REPUBLIKA.CO.ID, JAKARTA -- Balai Besar Teknologi Modifikasi Cuaca (BBTMC) Badan Pengkajian dan Penerapan Teknologi (BPPT) menyatakan berhasil melakukan operasi hujan buatan untuk memadamkan kebakaran hutan di Provinsi Riau. Jumlah hotspot sudah berkurang secara signifikan.
"Curah hujan terjadi secara merata di seluruh wilayah Provinsi Riau," Kepala BBTMC BPPT Tri Handoko Seto dalam siaran persnya, di Jakarta, Jumat (5/4).
Ia mengatakan pada 31 Maret 2019, jumlah titik api sudah berkurang hingga dua titik api. Angka itu hasil monitoring Moderate Resolution Imaging Spectroradiometer (Modis) dan Suomi National Pollar-Orbiting Partnership Satellite (SPNN).
Teknologi Modifikasi Cuaca (TMC) di Provinsi Riau telah dilaksanakan sejak 26 Februari 2019 dan hingga kini operasi tersebut masih berlanjut.
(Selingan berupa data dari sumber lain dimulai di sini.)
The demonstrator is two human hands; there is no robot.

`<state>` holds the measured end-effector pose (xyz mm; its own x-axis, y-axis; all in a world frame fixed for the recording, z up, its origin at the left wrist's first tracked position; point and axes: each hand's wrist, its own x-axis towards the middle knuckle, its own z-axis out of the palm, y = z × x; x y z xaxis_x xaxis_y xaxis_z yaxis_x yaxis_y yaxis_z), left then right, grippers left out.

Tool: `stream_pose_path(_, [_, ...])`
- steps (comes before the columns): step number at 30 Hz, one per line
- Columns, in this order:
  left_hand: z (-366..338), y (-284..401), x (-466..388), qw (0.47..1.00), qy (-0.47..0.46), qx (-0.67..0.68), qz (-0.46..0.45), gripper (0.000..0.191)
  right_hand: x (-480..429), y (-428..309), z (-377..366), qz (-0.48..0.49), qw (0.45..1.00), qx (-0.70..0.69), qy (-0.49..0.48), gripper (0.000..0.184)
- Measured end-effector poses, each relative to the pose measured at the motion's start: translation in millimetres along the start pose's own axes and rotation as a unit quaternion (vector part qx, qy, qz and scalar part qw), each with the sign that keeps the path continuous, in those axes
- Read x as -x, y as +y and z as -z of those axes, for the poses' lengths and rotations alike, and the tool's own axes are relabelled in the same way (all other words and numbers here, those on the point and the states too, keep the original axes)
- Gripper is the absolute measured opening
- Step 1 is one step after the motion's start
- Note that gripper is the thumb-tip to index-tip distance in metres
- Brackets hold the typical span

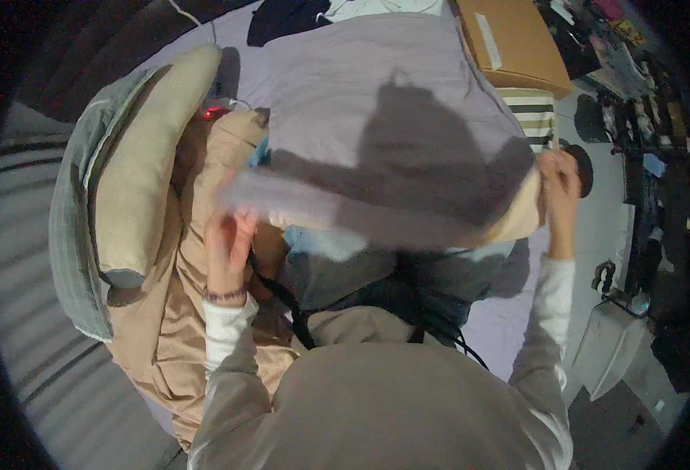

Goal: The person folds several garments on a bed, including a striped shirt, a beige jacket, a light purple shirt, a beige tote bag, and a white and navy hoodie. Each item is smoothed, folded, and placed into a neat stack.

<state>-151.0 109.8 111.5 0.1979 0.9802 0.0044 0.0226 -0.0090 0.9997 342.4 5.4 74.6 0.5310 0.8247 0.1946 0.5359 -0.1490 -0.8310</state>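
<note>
A light purple-grey cloth [333, 76] is spread in front of me, its near edge raised and blurred above my jeans [345, 276]. My left hand [228, 241] is at that cloth's near left corner; blur hides whether the fingers grip it. At the near right corner is my right hand [558, 170], its fingers bent in against the cloth's edge, where a pale yellow underside shows. A shadow falls across the cloth's middle.
To the left lie a cream bolster [145, 170], a grey-green cushion [72, 235] and a tan blanket [198, 329]. A cardboard box [521, 47] and a striped fabric item [530, 114] are at the back right. A pale bin [608, 346] stands on the floor.
</note>
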Motion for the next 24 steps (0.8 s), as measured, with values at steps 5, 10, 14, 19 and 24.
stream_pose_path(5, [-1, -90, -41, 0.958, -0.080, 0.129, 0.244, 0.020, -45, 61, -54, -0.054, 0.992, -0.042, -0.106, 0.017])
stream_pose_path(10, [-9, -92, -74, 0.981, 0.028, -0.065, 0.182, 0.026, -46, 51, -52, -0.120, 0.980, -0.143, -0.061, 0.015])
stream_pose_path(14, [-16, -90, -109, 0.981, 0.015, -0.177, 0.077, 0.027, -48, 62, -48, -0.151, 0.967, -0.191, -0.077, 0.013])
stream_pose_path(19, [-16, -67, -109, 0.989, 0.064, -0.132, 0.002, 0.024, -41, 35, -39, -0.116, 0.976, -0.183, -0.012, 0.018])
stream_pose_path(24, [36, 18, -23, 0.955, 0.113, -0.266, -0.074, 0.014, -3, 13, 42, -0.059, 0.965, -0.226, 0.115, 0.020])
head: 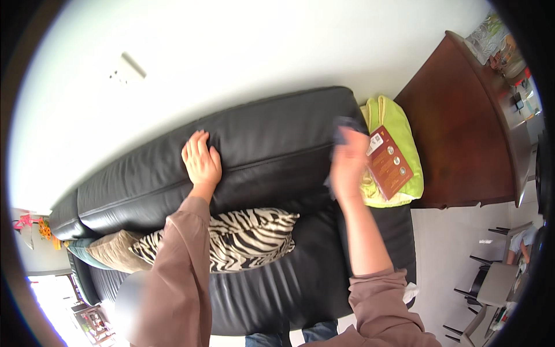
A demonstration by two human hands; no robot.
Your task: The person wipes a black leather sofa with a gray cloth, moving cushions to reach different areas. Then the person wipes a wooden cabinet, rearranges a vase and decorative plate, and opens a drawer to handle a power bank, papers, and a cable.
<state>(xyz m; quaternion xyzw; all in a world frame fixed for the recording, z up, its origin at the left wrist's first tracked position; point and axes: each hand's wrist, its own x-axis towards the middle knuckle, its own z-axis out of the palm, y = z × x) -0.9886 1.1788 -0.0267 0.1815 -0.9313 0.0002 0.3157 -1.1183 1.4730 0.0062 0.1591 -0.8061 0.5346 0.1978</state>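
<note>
My left hand (202,161) rests palm down on the backrest of a black leather sofa (277,139), its fingers slightly apart and nothing in its grip. At the backrest's right end, my right hand (350,162) is blurred and holds a dark cloth (344,126), which shows above the hand and along its left side. Zebra-striped cushions (256,238) lean against the backrest between my arms. Just right of my right hand, a reddish-brown printed box or booklet (392,167) bearing writing lies on a folded lime-green quilt or cushion (407,139).
A dark wooden cabinet (459,126) borders the sofa on the right. Beige (115,249) and teal (84,251) cushions sit at the left. A white tissue (410,292) is by my right sleeve. Chairs (494,284) and another person (522,245) appear far right. A wall socket (125,69) is above.
</note>
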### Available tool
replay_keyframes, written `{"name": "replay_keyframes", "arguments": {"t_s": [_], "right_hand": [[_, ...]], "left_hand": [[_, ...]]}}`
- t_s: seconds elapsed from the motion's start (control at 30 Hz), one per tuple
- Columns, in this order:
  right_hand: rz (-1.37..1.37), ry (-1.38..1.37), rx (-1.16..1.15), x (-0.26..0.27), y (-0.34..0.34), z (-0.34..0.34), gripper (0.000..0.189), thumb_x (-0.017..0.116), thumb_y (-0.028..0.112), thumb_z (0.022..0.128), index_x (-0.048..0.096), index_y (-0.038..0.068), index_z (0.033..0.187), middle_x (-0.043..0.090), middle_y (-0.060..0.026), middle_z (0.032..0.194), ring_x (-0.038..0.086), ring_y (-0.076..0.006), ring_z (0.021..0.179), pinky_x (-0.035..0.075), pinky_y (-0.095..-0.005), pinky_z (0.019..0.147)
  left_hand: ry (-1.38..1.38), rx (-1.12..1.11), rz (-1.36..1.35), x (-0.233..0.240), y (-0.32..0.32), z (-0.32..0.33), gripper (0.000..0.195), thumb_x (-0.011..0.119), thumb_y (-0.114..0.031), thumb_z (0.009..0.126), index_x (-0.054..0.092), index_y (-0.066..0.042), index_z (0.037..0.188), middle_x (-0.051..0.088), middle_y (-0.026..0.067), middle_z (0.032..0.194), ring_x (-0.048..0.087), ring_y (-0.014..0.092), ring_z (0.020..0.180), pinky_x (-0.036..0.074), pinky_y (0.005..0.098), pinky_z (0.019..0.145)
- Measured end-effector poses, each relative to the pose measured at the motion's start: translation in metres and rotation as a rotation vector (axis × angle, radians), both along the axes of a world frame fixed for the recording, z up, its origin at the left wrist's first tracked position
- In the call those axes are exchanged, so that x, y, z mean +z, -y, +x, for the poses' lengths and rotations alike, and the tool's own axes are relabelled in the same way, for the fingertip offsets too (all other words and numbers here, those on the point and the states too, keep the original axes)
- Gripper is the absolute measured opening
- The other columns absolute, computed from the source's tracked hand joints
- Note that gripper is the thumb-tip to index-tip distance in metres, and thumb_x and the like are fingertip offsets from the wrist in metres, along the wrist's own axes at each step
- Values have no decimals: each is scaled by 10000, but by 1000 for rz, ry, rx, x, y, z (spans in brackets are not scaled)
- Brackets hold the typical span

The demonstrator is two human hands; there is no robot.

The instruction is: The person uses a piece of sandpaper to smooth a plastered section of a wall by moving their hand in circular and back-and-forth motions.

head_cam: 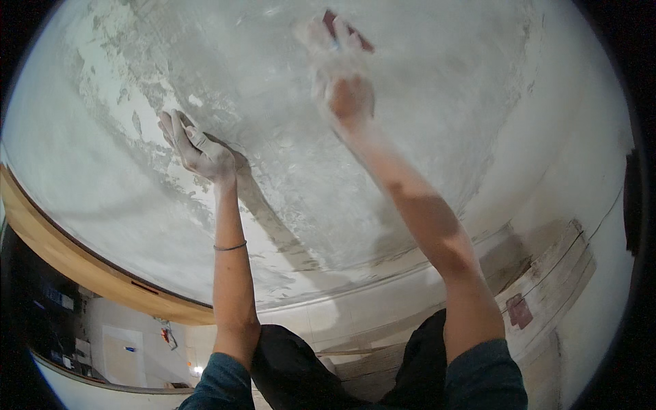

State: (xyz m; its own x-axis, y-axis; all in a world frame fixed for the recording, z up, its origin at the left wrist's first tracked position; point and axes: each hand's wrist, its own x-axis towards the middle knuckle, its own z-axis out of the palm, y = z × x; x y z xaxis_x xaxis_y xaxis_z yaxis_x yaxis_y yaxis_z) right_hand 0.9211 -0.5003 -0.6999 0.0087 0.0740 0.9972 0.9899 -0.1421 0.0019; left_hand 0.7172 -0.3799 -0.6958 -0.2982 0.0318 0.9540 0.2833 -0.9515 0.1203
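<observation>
My right hand [346,66], white with dust and blurred, is up on the patchy grey plaster wall [277,77]. It grips a dark red sheet [367,44] that looks like sandpaper, mostly covered by the fingers. Lower and to the left, my left hand [200,146] is also coated in dust. Its fingers are extended along the wall near a rough, flaking patch [134,123], and nothing is in it. Whether the left palm's edge presses on the plaster cannot be told.
A wooden door frame [92,271] curves along the left, opening onto a room with a pale floor. Below me to the right are worn planks [551,266], with a reddish piece [519,311] lying on them. My knees [292,359] are close to the wall's base.
</observation>
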Motion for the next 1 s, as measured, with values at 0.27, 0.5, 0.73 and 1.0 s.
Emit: {"name": "replay_keyframes", "arguments": {"t_s": [0.27,0.5,0.73,1.0], "right_hand": [[-335,388,322,-95,-2,-6,519,585,81,872,593,126,1389,519,-83,1498,480,-274,1391,444,-393,1125],[189,21,-17,33,23,23,640,607,160,820,500,61,1443,487,-171,1472,536,-371,1189,492,-474,934],[-367,197,187,-86,-8,-54,641,588,127,839,469,30,1462,422,-158,1547,468,-314,1337,450,-409,1062],[-501,375,626,-182,-3,-40,573,539,86,912,481,130,1481,506,-39,1509,504,-176,1358,431,-356,1106]], "left_hand": [[-2,-26,55,5,-1,1,430,391,-191,1061,551,61,1370,484,231,1492,365,383,1455,296,490,1202],[-9,13,45,2,2,-1,419,390,-173,1063,552,70,1364,500,240,1474,367,388,1452,306,487,1193],[-23,-119,74,2,0,3,481,339,-229,1089,473,116,1397,406,277,1520,324,390,1468,406,473,1159],[-21,-118,30,5,9,7,524,334,-275,1088,452,118,1414,395,259,1535,328,385,1464,412,472,1156]]}}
Dalam periode 26 hingga 31 Maret 2019, telah dilakukan penerbangan untuk penyemaian awan di wilayah Provinsi Riau sebanyak 42 misi penyemaian dengan pemakaian bahan semai sebanyak 33.200 kg.
Menurut Tri Handoko, target TMC mengacu pada beberapa parameter seperti curah hujan, jumlah titik api, hingga tingkat kebasahan lahan. Kegiatan TMC akan selesai jika kondisi beberapa parameter terkait kebakaran hutan dan lahan (karhutla) sudah dalam kondisi aman. Pada beberapa kegiatan sebelumnya, TMC biasanya berakhir pada waktu menjelang puncak musim hujan di wilayah target, tambahnya.
Sementara itu, Kepala Bidang Pelayanan Teknologi BBTMC Sutrisno mengatakan metode TMC untuk mengatasi kebakaran hutan dan lahan yaitu dengan melakukan penyemaian awan untuk memaksimalkan pembasahan lahan di wilayah target. Melalui penyemaian awan yang dilakukan, lanjutnya, bahan semai yang disebar ke dalam awan akan mempercepat proses fisis awan sehingga dapat memaksimalkan potensi awan menjadi hujan.
Bahan yang diperlukan untuk melakukan penyemaian awan yaitu bahan semai berupa garam higroskopis. Partikel garam tersebut dibawa ke udara dengan menggunakan pesawat untuk kemudian disebar ke dalam awan potensial untuk mempercepat proses terjadinya hujan.
"Hujan yang turun ke permukaan akan membasahi lahan di wilayah Provinsi Riau sehingga mampu membantu pemadaman titik api. Kondisi lahan yang terjaga tingkat kebasahannya juga akan menekan potensi kemunculan titik api baru maupun penyebarannya,” ujarnya.
Menurut Sutrisno, pembasahan lahan melalui hujan juga dapat mereduksi potensi penyebaran kebakaran yang telah terjadi, terutama pada lahan gambut. "Dengan mengacu pada kasus karhutla sebelumnya, maka wilayah-wilayah dengan tingkat kerawanan kebakaran hutan dan lahan yang tinggi menjadi fokus operasi TMC selama ini,” ujarnya.
Operasi TMC di Riau awal tahun ini menggunakan pesawat CASA A-2107 milik TNI-AU. "Kendala terbesar operasional TMC adalah masalah pesawat. Dua pesawat milik BBTMC saat ini masih dalam tahap perbaikan sehingga harus meminta dukungan pesawat dari TNI AU,” ujar Sutrisno.
Diketahui Provinsi Riau merupakan wilayah yang secara historis rawan terhadap kebakaran hutan dan lahan. Sebaran titik api pada awal 2019 terpantau di sepanjang pesisir timur seperti Kabupaten Rokan Hilir, Bengkalis, Siak, Pelalawan, Indragiri Hilir, Kepulauan Meranti dan Kota Dumai.
Pantauan pada 24 hingga 27 Maret 2019, jumlah titik api di atas 80 persen lebih banyak terdeteksi di Kabupaten Kepulauan Meranti, Kota Dumai dan Kabupaten Bengkalis.